Georges Floyd : un modèle américain à bout de souffle

A l’image de George Floyd, l’Amérique n’arrive plus à respirer. Ce n’est pas le modèle que nous vendent les profiteurs de guerres identitaires. Après les attentats de 2015, de nombreux journalistes anglo-saxons prédisaient l’élection de Marine Le Pen, suivie du chaos. Aucun n’a fait son mea culpa pour s’être trompé de pays. C’est aux Etats-Unis qu’un président d’extrême droite a été élu. Là-bas que Donald Trump trouve systématiquement des excuses aux suprémacistes, des « bons gars ».

DANS LE CAS DE GEORGE FLOYD, LE RACISME SE VOIT À L’ŒIL NU

C’est aux Etats-Unis, où circulent autant d’armes que d’âmes, que la police tue en moyenne un citoyen toutes les huit heures. Près de 1 000 par an. Contre dix à vingt en France. Vertigineuse différence.
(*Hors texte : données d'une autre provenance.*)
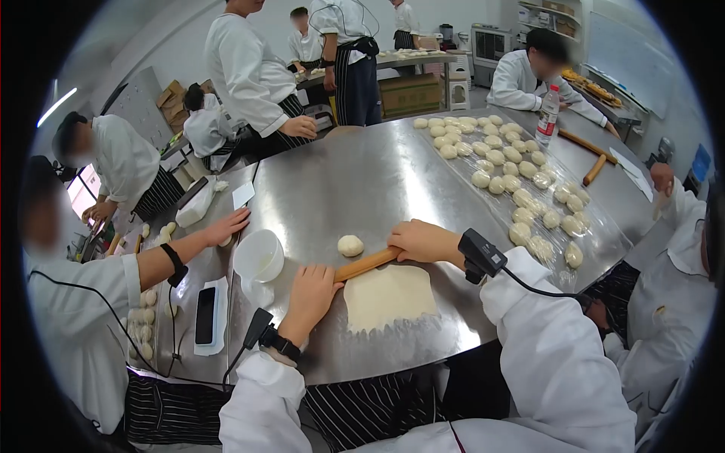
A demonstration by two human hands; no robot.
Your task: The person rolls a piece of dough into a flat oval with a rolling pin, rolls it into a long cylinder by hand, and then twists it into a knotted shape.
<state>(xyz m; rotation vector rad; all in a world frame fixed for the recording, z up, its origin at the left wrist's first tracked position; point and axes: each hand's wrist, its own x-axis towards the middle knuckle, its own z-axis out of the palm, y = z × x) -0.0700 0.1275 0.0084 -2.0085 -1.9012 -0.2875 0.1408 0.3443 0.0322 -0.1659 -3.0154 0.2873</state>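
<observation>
A wooden rolling pin (368, 264) lies slantwise across the far edge of a flat, roughly rectangular sheet of dough (389, 298). The sheet's near edge is ragged and thin against the steel. My left hand (311, 294) is closed over the pin's left end, beside the dough. On the pin's right end, a bit farther away, my right hand (424, 241) is closed too. Just beyond the pin sits a round dough ball (350, 245). To the left, near my left hand, stands a white plastic bowl (258, 257) with a little pale stuff inside.
Many dough balls (510, 169) lie on plastic film at the right of the steel table (317, 192). A bottle (547, 115) and another rolling pin (594, 170) are beyond them. A phone (205, 315) lies at left. Co-workers stand close on both sides (75, 309).
</observation>
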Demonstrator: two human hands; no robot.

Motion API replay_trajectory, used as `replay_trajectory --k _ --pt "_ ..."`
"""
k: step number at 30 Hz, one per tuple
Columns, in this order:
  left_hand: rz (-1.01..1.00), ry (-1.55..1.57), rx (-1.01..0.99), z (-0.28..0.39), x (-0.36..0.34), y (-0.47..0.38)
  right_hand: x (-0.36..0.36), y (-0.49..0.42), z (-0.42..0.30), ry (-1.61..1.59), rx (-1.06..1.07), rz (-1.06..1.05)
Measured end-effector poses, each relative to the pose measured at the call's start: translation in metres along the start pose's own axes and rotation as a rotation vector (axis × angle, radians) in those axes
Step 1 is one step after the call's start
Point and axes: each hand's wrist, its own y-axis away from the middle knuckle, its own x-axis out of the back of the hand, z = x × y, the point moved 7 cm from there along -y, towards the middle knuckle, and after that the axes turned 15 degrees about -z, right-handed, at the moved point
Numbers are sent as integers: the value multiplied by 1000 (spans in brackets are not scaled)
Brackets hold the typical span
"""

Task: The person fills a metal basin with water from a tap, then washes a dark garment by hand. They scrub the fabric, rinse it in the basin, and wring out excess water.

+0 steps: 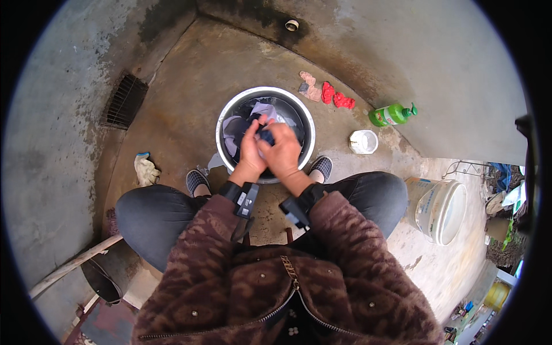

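A round metal basin (pixel 307 116) stands on the concrete floor between my feet, with dark water in it. Lilac and dark cloth (pixel 232 134) lies in the water. Above the basin my left hand (pixel 251 153) and my right hand (pixel 282 148) are close together, with a dark blue cloth (pixel 266 136) pressed between them. My right fingers curl over it and my left palm faces it from the other side. The lower part of the cloth is hidden by my hands.
Right of the basin are crumpled pink cloth (pixel 310 88), red cloths (pixel 343 101), a green pump bottle (pixel 388 115) and a white cup (pixel 363 142). A white glove (pixel 146 169) lies left. A large plastic bucket (pixel 431 211) stands beyond my right knee.
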Motion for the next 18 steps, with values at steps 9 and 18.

Est-ce à dire que tout va bien de notre côté ? Loin de là. Malgré une histoire différente, nous ne parvenons pas à endiguer le racisme. La police perd ses nerfs, et la confiance d’une partie de la population.

Dans les deux cas, le délit de faciès existe. Dans les deux cas, le plaquage ventral tue. En France, sa dernière victime s’appelle Cédric Chouviat. Un livreur de 41 ans, mort par asphyxie après une fracture du larynx. Comme pour Rémi Fraisse et les dizaines de « gilets jaunes » qui ont perdu un œil, la motivation raciste est exclue. Ce sont bien l’usage des LBD et le plaquage ventral qui interrogent.

Dans le cas de George Floyd, le racisme se voit à l’œil nu. Sous opiacés, il n’a opposé aucune résistance. Rien ne justifiait de l’asphyxier de façon sadique pendant huit longues minutes et demie.

COMPARAISON ?

Bien que tentante, la comparaison avec l’affaire Adama Traoré est injuste. Surtout pour Floyd, qui n’a pas pris la fuite ni bousculé ceux qui tentaient de l’interpeller. Ce qui n’excuse pas qu’on ait laissé Traoré mourir en garde à vue, sans s’inquiéter de sa détresse respiratoire. Toute notre doctrine policière, du plaquage ventral à l’usage des LBD, est à revoir.

C’est le débat que nous devrions mener si nous voulons sauver des vies. Ce n’est pas l’objectif des vendeurs de guerres identitaires. Eux rêvent de confusion entre la France et l’Amérique, de bavures suivies d’émeutes, pour importer le pire. Ils nous dissuadent même de nous unir pour trouver des solutions. On les entend déjà interdire aux Blancs de se mêler de ce débat, sauf s’ils s’excusent d’être « privilégiés ». Qu’ils soient caissiers, soignants ou « gilets jaunes » ?

N’est-ce pas là le meilleur moyen de transformer le combat universel contre les violences policières, qui révoltent enfin, en guerre identitaire ? De pousser les classes moyennes défavorisées, bientôt frappées par une crise économique terrible, dans les bras d’un bouffon, fascisant ou simplement vulgaire ? Décidément, il y a mieux à importer de l’Amérique.